Наш городок ничем не примечателен... Так я начал рассказ о детстве, но буквально через секунду сообразил: начало никуда не годится. Что означает- ничем не примечателен? И чем бы он должен быть примечателен, чем он мог бы быть примечателен? Высокими зданиями, широкими площадями, огромными стадионами, быстрыми автомобилями? Разве, если бы он обладал всеми этими качествами, стал бы он от того более примечателен? И сразу, не задумываясь, я ответил : "нет"!
Наш город был прекрасен и превосходен. Он был прекрасен и превосходен потому, что над ним было синее небо, примечательнее которого ничего на свете нет. И то же самое небо, но уже зимнее, ночное, то небо, звездное , вызывающее и страх, и восторг, когда мы с товарищами стояли на высоком берегу Байгоры, среди огромных сугробов и жуткого мороза и с высокого берега смотрели вниз на незамерзшую полынью у плотины и слушали шум черной, блестящей, словно ртуть, острой, словно нож, крещенской воды.
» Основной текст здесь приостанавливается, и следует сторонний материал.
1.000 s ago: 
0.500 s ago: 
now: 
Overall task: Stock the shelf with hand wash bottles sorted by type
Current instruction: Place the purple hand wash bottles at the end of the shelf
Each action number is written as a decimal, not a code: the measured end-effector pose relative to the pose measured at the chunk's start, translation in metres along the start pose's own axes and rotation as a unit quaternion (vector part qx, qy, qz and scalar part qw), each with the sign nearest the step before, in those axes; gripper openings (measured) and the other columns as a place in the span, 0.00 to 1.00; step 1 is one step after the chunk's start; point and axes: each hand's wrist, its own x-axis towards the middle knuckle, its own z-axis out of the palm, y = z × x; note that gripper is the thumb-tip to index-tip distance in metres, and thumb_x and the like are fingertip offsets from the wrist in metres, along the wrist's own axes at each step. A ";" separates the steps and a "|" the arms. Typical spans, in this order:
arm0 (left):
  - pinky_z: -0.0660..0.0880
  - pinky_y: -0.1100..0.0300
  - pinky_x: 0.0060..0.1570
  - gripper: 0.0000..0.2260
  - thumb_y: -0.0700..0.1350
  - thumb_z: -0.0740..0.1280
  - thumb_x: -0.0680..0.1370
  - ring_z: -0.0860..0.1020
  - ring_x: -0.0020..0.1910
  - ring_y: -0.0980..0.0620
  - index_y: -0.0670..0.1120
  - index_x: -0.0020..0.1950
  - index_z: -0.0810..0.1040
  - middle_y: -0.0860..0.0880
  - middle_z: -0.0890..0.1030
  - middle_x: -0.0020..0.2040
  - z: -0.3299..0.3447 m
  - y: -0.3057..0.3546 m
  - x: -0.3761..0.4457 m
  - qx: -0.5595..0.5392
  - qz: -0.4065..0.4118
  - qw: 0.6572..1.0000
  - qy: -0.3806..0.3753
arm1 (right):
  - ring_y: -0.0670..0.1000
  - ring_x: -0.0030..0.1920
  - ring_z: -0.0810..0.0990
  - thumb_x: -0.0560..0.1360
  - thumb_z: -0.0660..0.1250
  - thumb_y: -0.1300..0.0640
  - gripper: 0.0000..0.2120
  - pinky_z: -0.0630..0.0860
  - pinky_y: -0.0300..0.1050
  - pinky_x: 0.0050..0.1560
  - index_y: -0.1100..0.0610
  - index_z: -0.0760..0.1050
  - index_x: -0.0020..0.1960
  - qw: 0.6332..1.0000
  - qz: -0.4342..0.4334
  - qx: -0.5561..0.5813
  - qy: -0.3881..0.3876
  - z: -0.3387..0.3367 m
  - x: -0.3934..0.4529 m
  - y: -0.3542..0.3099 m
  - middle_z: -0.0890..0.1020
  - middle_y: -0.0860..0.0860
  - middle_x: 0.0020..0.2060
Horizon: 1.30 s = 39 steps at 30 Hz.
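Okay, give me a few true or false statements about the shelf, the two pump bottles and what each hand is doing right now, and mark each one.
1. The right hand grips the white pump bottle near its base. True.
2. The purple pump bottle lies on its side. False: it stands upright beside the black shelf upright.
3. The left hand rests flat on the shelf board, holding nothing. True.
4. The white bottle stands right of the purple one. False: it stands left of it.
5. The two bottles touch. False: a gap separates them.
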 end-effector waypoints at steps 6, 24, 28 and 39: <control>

И наша река Байгора- спокойная, мягкая, ласковая, почти, как мать, в летний день, принимающая наши узкие костлявые тела, вихрастые головы, ноги в цыпках от ветра, воды, черноземной грязи. Полная раков, мелкой рыбешки, золотого песка.
А наш Горсоветский луг, раскинувшийся в большой низине другой реки, более широкой и полноводной, которая называлась Матыра. Разве этот луг, с его высокой зеленой травой, с многими затонами, тропками, дорожками, с бабочками, комарами, когда ты теплым августовским вечером мчался на мотоцикле BMV по убитой дороге и ветер свистел в ушах и мошкара попадала в глаза- разве этот луг, неуместность названия которого мы не осознавали, разве он не был примечателен? Да он был чудесен, удивителен, великолепен.
Ведь на него, иногда садились маленькие самолетики АН- 2 и из кабины вылезал летчик в необыкновенном шлеме и огромных очках и махал детворе рукой в кожаной перчатке. Он снимал шлем, теплый ветер теребил его курчавые волосы, он курил папиросу, сидя прямо на траве и вдруг снова залазил в кабину, заводил мотор, разворачивался колесами и набирал стремительный ход и подъятый непонятной подъемной силой взлетал вверх и мы следили за ним так пристально, что слезы выступали на глазах, и уже не было видно от самолета даже и точки, а мы все не могли оторвать взгляда.
А разве леса, обступающие городок со всех сторон, и Кузовский лес, и Анинский и другие, названия которых память не удержала, но благодарность к их шуму и прохладе сохранила, леса, на березах, которых мы "катались", -мы залезали на небольшую березку и, уцепившись почти за самый верх ствола сгибали деревце и на руках плавно, как на парашюте опускались вниз. Разве не были они примечательны?!
Разве не для того был создан этот ласковый, светлый, красочный, многообразный природный мир, чтобы лелеять и холить нас, наполнять наши глаза, подпирать наши ноги, пробуждать нашу душу?!.
И что могло быть примечательнее этого мира? И что более прекрасно и разумно устроенное встречал ты в последующие годы своей долгой жизни? Что?
И, разве мир людей, которые были очень хороши и хороши не только для тебя, но и хороши вообще: великодушны, добры, работящи, разве этот мир людей не был примечателен? Хотя никто из них не достиг ни славы, ни большой известности, разве были они от того менее хороши? И куда исчезла та чудесная жизнь твоего детства? Исчезла ли она насовсем, потонула, как Титаник, только с меньшим шумом и треском, или притаилась, спряталась, замерла на секунду. И скоро начнется. Начнется снова.